Shovlin et al. (1997) identified 7 novel mutations in the ENG gene in 8 families. Two of the mutations (a termination codon in exon 4 and a large genomic deletion extending 3-prime of intron 8) did not produce a stable ENG transcript in lymphocytes. Five other mutations (2 donor splice site mutations (e.g., 131195.0004) and 3 deletions) produced altered mRNAs that were predicted to encode markedly truncated ENG proteins. These data suggested that the molecular mechanism by which ENG mutations cause HHT is haploinsufficiency. Furthermore, because the clinical manifestation of disease in these 8 families was similar, Shovlin et al. (1997) hypothesized that phenotypic variation of HHT is not related to a particular ENG mutation. They found that 41% (23 of 56) of HHT patients with ENG mutations had pulmonary arteriovenous malformations, whereas a significantly smaller fraction, 14% (5 of 35), of HHT patients in whom linkage analyses indicated non-ENG mutations had PAVMs (P less than 0.01).

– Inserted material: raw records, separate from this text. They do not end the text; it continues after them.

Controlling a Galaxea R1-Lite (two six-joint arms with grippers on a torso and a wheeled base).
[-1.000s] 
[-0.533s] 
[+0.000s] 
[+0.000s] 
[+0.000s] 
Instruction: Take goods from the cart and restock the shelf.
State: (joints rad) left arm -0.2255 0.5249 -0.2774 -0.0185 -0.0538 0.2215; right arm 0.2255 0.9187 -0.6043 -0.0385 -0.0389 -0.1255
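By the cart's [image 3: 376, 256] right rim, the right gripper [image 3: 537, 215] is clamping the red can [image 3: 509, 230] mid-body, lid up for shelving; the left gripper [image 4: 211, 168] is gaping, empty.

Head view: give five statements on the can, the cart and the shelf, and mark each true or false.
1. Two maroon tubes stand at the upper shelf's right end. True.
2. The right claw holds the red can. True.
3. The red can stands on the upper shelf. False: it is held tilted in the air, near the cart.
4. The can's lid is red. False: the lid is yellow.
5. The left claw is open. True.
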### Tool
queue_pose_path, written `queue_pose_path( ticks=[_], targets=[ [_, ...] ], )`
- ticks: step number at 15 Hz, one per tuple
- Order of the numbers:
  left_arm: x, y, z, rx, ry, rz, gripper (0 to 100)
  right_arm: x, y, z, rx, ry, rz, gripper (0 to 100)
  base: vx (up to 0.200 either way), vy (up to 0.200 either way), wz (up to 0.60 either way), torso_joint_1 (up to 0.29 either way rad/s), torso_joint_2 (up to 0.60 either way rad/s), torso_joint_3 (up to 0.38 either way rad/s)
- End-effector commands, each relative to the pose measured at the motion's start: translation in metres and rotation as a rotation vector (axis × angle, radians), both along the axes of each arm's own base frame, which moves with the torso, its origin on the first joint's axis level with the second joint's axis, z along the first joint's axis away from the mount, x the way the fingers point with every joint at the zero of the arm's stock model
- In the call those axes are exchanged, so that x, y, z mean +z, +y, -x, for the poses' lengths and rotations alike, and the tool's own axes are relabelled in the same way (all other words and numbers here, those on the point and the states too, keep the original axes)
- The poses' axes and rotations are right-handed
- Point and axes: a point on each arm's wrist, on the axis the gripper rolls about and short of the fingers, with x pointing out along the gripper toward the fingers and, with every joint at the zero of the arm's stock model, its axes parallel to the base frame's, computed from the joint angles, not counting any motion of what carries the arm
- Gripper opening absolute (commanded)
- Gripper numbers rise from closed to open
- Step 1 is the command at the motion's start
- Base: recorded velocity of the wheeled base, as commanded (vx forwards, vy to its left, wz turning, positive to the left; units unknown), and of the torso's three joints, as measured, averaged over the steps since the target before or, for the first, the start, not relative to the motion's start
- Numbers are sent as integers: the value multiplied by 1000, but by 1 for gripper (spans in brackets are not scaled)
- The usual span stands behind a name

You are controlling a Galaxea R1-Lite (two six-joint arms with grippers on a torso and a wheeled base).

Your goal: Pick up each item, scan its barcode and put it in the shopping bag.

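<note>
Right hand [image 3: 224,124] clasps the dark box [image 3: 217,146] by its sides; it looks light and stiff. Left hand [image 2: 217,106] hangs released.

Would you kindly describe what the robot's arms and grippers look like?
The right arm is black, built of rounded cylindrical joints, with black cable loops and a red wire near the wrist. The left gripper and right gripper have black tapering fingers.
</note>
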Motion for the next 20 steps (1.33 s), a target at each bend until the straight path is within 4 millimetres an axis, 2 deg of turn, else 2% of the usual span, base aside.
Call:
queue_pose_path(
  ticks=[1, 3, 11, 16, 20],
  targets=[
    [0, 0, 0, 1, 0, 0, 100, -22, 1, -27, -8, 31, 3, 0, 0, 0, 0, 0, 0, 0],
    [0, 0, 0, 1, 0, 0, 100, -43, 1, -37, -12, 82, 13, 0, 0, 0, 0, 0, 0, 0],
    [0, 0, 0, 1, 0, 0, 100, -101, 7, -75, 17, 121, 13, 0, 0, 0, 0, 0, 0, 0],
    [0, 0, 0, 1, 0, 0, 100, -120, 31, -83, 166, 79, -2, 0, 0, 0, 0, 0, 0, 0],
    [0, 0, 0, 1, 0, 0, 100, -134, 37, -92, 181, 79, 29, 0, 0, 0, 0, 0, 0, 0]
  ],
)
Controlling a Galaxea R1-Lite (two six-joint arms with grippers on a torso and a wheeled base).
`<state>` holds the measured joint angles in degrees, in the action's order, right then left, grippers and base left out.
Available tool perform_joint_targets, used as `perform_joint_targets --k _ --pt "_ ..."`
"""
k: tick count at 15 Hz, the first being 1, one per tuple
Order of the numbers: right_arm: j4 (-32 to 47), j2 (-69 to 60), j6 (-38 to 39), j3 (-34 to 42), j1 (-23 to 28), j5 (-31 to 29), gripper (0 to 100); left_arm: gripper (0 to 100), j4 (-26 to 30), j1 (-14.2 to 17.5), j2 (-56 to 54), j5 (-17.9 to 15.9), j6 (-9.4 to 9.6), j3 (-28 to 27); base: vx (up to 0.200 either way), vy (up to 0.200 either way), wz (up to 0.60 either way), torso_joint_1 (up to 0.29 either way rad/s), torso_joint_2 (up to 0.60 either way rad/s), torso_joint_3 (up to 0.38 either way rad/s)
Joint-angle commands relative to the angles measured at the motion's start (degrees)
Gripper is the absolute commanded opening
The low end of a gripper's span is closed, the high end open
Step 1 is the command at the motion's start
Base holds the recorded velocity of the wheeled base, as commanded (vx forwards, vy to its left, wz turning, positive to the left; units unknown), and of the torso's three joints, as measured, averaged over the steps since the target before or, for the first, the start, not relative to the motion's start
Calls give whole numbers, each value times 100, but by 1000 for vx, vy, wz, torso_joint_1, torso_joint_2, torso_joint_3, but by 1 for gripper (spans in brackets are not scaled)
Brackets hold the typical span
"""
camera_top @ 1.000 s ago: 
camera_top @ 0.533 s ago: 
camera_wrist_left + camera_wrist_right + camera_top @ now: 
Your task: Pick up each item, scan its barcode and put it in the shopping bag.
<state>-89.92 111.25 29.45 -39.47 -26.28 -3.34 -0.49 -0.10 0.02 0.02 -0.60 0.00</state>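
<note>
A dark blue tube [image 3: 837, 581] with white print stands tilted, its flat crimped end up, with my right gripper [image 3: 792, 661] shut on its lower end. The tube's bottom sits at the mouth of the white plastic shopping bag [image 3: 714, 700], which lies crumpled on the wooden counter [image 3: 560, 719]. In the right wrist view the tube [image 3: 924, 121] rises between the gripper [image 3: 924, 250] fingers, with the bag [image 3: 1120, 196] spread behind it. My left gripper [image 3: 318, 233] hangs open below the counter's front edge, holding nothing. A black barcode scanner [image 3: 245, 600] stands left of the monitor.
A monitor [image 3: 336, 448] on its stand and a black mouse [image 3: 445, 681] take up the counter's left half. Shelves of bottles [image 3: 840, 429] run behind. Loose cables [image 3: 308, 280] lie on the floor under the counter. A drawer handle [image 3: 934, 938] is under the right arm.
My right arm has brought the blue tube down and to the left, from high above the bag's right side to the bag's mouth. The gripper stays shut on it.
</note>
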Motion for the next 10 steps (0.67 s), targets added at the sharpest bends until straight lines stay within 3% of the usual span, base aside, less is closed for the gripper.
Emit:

In a newborn from a family with HHT, Pece et al. (1997) identified a novel endoglin splice site mutation (131195.0005) that resulted in skipping of exon 3 and the expression of a mutant protein missing 47 amino acids but with an intact transmembrane region. This mutant protein was considered particularly suited for testing the dominant-negative model as it is more likely to be expressed at the cell surface than truncated ones. However, it was detectable only by metabolic labeling, did not form heterodimers with normal endoglin, and did not reach the cell surface. In activated monocytes from 3 patients with known truncations, no mutant protein could be detected. However, when cDNA corresponding to 2 other HHT1 endoglin truncations were overexpressed in COS-1 cells, mutant proteins could be detected intracellularly, were not secreted, and did not form heterodimers with wildtype endoglin. Thus, Pece et al. (1997) concluded that mutant endoglin in HHT patients appears to be only transiently expressed and not to represent a dominant negative. The data strongly suggested that a reduced level of functional endoglin leads to the abnormalities seen in HHT1 patients. In these studies, expression of normal and mutant endoglin proteins was analyzed in umbilical vein endothelial cells from the baby and in activated monocytes from the affected father. In both samples, only normal dimeric endoglin (160 kD) was observed at the cell surface, at 50% of control levels. Despite an intact transmembrane region, mutant protein was detectable only by metabolic labeling, as an intracellular homodimer of 130 kD.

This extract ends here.